Un des très grands mérites de l’ouvrage de Pierre Thorez réside dans la capacité de l’auteur à réfléchir sur les conséquences globales que l’écroulement du système communiste a entraînées sur une société traumatisée par une « transition » au cours de laquelle « le terme “démocrate” a pris une connotation très négative pour une partie de la population ». Fâcheusement, la population russe a surtout retenu de l’après-1991 l’enkystement d’une crise économique sans précédent concomitante à la montée irréfragable de la corruption et de la criminalité cependant que certaines coteries proches du pouvoir organisaient le véritable « racket » de l’outil productif de l’État. Subséquemment, la période postsoviétique s’est caractérisée par une stricte aggravation des fractures sociales au profit exclusif d’une « minorité agissante » dont l’avatar paroxystique demeure la caste dominante des oligarques. A contrario, la majorité a surtout souffert d’une libéralisation à la hussarde tant du jeu politique qu’économique : « passive et résignée, [elle est surtout] plus soucieuse d’assurer sa subsistance que les orientations du pays ». À cet égard, la claire détérioration des équilibres démographiques du pays traduit éloquemment l’entropie sociale du pays.
En outre, l’auteur replace objectivement à sa juste valeur l’action économique et sociale de feue l’URSS. Il rappelle notamment que cette dernière avait eu le mérite de faire passer « la Russie d’une société agrarienne à une société industrielle dotée de bases sans doute obsolètes mais qui avaient le mérite d’exister ». De fait, l’actuel regain de puissance du pays s’explique, en partie, par la volonté du pouvoir « autoritaire » en place aujourd’hui à Moscou de « moderniser et d’accroître le potentiel » productif du pays, et ce « fort de l’héritage soviétique en terme d’infrastructures et de main d’œuvre ». Dès lors, les grands avantages comparatifs de la Russie d’aujourd’hui sont ceux de l’Union soviétique de jadis : les hydrocarbures, les matières premières minérales, l’industrie lourde reconvertie et ajustée aux standards de production les plus performants… Et les mêmes points faibles demeurent, l’agriculture au premier chef.
Mais cela n’exclut pas des mutations et des innovations permanentes qui permettent d’insérer la Russie dans le vaste système monde.

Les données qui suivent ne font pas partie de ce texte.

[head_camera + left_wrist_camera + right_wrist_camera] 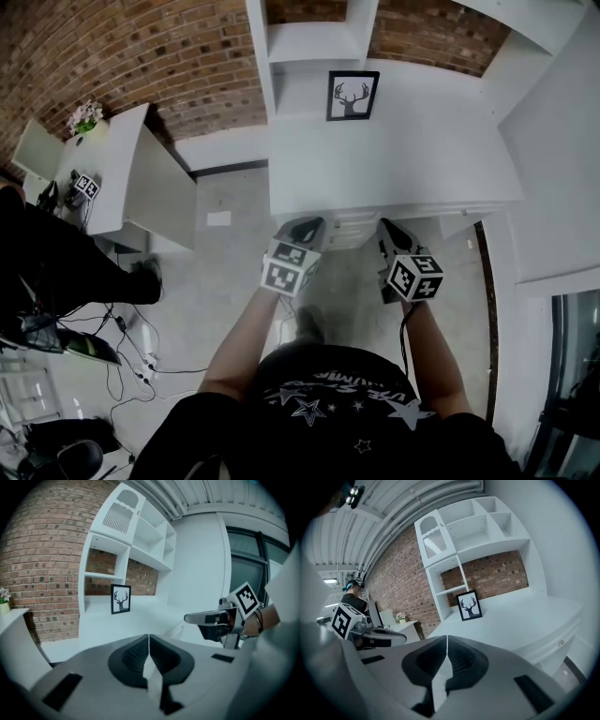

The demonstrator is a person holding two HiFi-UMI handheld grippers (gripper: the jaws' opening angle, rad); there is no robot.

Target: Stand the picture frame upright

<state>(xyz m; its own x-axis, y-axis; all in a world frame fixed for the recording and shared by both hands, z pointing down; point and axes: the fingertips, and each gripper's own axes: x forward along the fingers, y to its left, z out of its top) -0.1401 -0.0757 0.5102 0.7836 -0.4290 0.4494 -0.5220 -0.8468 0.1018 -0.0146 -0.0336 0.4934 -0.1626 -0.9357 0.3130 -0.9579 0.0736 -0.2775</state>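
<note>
We hold both hand-held grippers low in front of the white surface (403,169), just short of its front edge. The left hand-held gripper (306,226) has its jaws pressed together with nothing between them. The right hand-held gripper (391,228) is the same, pads meeting and empty.

The frame (352,96), black-edged, stands at the back of the surface. It is just beside the shelf (309,42) upright, in front of the brick wall (169,56), and well apart from both grippers. It looks upright, perhaps tipped back a little; we cannot tell what props it.

So we judge the standing step done, with no grasp in hand. If anything is left, the next move calls for reaching across the surface, spreading the jaws first. We would then check that the frame sits steady, without knocking it flat.
</note>
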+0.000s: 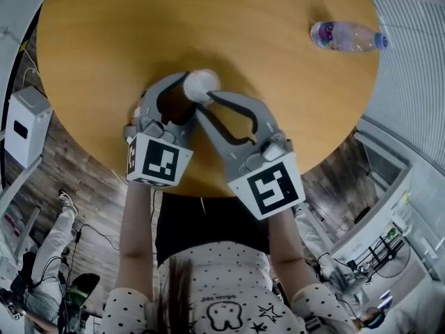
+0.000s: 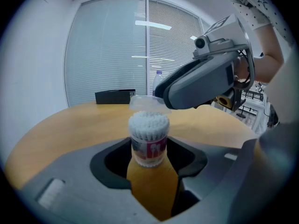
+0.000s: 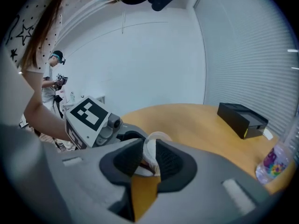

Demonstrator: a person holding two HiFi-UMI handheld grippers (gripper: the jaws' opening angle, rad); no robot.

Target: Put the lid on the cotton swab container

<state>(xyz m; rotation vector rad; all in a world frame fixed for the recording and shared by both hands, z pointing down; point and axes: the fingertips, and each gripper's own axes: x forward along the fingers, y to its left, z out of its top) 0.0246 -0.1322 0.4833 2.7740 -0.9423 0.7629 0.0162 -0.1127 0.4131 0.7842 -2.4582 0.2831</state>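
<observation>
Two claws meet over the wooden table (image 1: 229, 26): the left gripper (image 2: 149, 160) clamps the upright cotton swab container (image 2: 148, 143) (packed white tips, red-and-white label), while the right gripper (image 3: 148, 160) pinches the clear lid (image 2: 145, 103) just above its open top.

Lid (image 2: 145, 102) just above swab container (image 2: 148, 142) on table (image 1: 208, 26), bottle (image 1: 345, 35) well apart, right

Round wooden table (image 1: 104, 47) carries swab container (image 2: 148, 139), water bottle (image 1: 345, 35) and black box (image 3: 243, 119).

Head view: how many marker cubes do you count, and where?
2. One marker cube on the left gripper, the other on the right gripper, side by side. None seems hidden.
</observation>
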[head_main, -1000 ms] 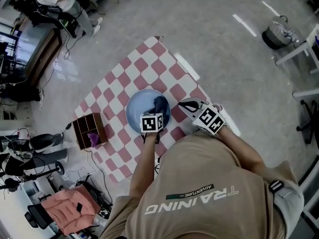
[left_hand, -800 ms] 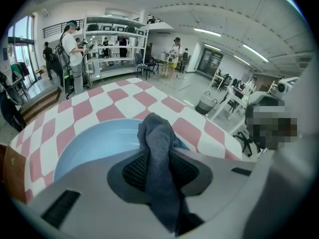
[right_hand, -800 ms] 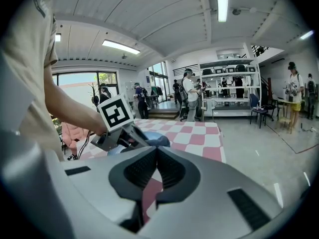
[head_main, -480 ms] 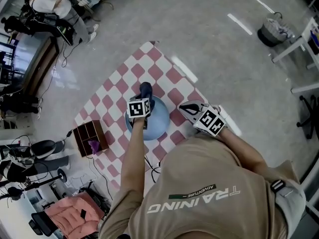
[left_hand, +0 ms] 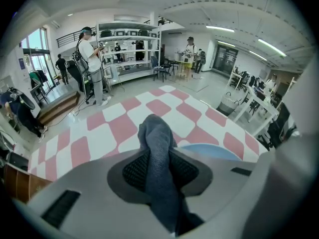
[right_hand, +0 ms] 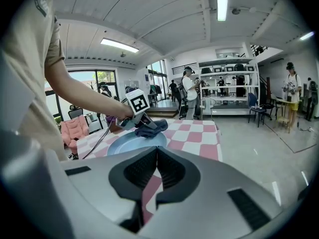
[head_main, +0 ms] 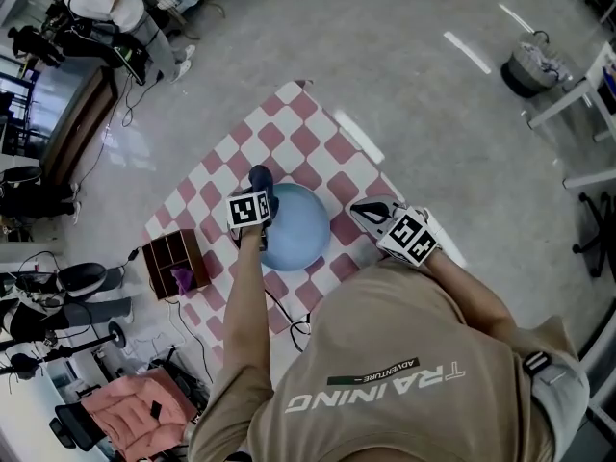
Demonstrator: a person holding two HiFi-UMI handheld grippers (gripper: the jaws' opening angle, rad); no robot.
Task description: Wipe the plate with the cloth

À cette aune, la Russie dispose d’un atout maître : la ville de Moscou. Pôle de cristallisation du « business » russe, place privilégiée des investissements étrangers. La capitale est aujourd’hui une agglomération de 10,7 millions d’habitants, deux fois plus peuplée que Saint-Pétersbourg. Point de convergence des réseaux de transport, elle accapare désormais une grande partie de l’activité de pointe de la Russie. Avec un revenu moyen par habitant deux fois supérieur à la moyenne russe, Moscou se complaît dans l’étalement d’une richesse insolente et parvenue alors que l’essentiel de sa population souffre de la pauvreté et de la spéculation foncière qui règnent dans « une des villes les plus chères du monde ».
En définitive, tout lecteur avide de mieux connaître la Russie fera son miel d’une synthèse remarquable qui réunit d’insignes qualités : rigueur formelle, brillante articulation du propos, précision statistique et factuelle avec un vrai souci du détail qui dénote une grande fréquentation des espaces analysés.